It was a tough, hard fought year for AFGE activists working at depots and arsenals nationwide. Their livelihoods depend on provisions in the 2016 National Defense Authorization Act, a policy bill that authorizes programs at the Department of Defense. Thanks to support from their elected officials, they were able to prevent cuts that would have devastated their families and local economies. The bill passed the House on Nov. 5 and sailed through the Senate Nov. 10. It was signed by the President and became Public Law 114-92 on Nov. 25, 2015.
Here are the highlights of our activists’ hard-fought victory:
- Buy America for arsenals and depots. The bill requires DoD to review items purchased overseas to see if any could be manufactured in the arsenals or repaired in the depots, bringing additional work to civilian employees.
- Furlough prohibition. The bill exempts working capital fund employees, who are paid through reimbursements for the services they provide, from non-disciplinary furloughs as long as funds are available.
- Headquarters cuts. The bill seeks to exclude working capital fund employees from arbitrary 20% cuts in headquarters personnel by defining “headquarters” in a way that it would not apply to operational level activities such as manufacturing arsenals and depots and also allowed past cuts to be taken into consideration for future reductions.
- Commercial items. The bill fixes the new commercial item definition so that depots’ core workload is not impacted by changes that encourage greater flow of workload to the private sector, ensuring that depot workload will continue to be performed by civilian employees. The successful amendments by Congressman Scott preserved teeth in 10 USC 2464, the core statute.
- Data rights. The bill allows depot/arsenal employees to provide their input into the intellectual property study that affects their workload. Industry pushed for the study as a way to prevent DoD from having access to necessary data to manufacture, repair, and overhaul weapons and weapons systems in government facilities. DoD needs to have access to that data to know how to manufacture or repair a part or weapon. Without that info or access to it, the contractor can extort enormous prices that are completely out of range from their costs.

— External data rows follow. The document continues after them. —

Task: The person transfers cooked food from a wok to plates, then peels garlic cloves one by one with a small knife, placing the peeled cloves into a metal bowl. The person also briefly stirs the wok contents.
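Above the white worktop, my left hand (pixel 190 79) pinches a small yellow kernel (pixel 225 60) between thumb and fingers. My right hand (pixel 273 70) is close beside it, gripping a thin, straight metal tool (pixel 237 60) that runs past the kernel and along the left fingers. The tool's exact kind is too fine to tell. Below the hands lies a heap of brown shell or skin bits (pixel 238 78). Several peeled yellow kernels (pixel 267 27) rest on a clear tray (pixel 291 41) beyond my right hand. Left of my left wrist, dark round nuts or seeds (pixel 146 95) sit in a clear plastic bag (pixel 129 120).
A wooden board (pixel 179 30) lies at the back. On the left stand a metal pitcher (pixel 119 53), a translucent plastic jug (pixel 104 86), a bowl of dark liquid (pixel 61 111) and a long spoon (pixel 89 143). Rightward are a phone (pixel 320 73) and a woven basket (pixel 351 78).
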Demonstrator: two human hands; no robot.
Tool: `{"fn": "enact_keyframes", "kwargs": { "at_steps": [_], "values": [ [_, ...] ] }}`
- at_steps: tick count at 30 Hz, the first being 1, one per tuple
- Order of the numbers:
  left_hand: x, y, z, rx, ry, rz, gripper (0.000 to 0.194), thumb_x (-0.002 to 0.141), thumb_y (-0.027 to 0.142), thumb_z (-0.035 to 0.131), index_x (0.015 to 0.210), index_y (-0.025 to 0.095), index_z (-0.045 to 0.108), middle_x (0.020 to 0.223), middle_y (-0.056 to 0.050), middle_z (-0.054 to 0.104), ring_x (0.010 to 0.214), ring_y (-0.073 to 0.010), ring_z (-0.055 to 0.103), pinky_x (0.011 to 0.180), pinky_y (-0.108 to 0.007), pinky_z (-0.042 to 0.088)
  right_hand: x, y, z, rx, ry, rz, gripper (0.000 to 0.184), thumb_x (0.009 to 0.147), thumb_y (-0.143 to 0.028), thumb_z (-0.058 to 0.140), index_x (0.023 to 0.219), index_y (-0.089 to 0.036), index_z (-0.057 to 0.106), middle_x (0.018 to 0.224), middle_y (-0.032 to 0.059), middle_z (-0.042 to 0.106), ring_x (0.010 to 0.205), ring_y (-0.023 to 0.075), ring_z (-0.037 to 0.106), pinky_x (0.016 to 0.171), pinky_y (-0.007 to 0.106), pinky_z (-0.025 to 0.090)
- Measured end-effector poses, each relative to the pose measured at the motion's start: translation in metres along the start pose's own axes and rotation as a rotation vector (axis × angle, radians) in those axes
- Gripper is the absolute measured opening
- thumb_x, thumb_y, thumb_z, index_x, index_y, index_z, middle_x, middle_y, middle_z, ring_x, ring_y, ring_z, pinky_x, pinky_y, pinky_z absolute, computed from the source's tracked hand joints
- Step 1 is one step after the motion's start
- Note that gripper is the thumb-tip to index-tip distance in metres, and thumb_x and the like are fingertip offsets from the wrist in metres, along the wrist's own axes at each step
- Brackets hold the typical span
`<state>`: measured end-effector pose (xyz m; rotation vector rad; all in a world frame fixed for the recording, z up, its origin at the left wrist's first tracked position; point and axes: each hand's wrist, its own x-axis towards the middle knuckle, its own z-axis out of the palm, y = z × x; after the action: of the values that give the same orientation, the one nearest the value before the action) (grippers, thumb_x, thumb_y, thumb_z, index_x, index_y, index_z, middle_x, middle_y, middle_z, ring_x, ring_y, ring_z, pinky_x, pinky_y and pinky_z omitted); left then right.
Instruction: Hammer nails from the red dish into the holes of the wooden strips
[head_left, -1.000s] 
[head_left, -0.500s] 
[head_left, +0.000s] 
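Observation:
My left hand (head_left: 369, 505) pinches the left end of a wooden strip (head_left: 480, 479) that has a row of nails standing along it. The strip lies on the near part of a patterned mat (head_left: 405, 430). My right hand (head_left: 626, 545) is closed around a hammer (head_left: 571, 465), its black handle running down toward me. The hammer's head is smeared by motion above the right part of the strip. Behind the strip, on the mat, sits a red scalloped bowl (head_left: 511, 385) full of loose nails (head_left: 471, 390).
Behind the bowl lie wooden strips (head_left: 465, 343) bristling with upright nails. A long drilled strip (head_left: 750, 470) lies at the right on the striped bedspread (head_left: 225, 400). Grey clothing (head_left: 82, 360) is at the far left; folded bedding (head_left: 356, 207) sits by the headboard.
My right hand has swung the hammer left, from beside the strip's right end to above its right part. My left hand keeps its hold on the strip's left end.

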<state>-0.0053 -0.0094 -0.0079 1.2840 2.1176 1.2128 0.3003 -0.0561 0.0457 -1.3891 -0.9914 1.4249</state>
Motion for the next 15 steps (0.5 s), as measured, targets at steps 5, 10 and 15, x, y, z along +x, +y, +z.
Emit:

- Acquisition strategy. The bill requires an acquisition strategy that includes plans for future maintenance, logistics and sustainment, which complies with existing depot related laws, including the 50/50 public-private depot law guaranteeing a 50% floor of depot workload to the public sector.
- Depot maintenance capability. Congress requires the Government Accountability Office to conduct a study on DoD’s depot maintenance capability and compliance with the core statute. The goal is to uncover violations that we know took place but are not being reported to the chain of command or Congress.
AFGE congratulates our activists and thanks Rep. Rob Bishop of Utah, Rep. Tom Cole of Oklahoma, Rep. Mike Rogers of Alabama, Rep. Austin Scott of Georgia, Rep. Tammy Duckworth of Illinois, Rep. Derek Kilmer of Washington, and members of the bipartisan House Depot Caucus for their support.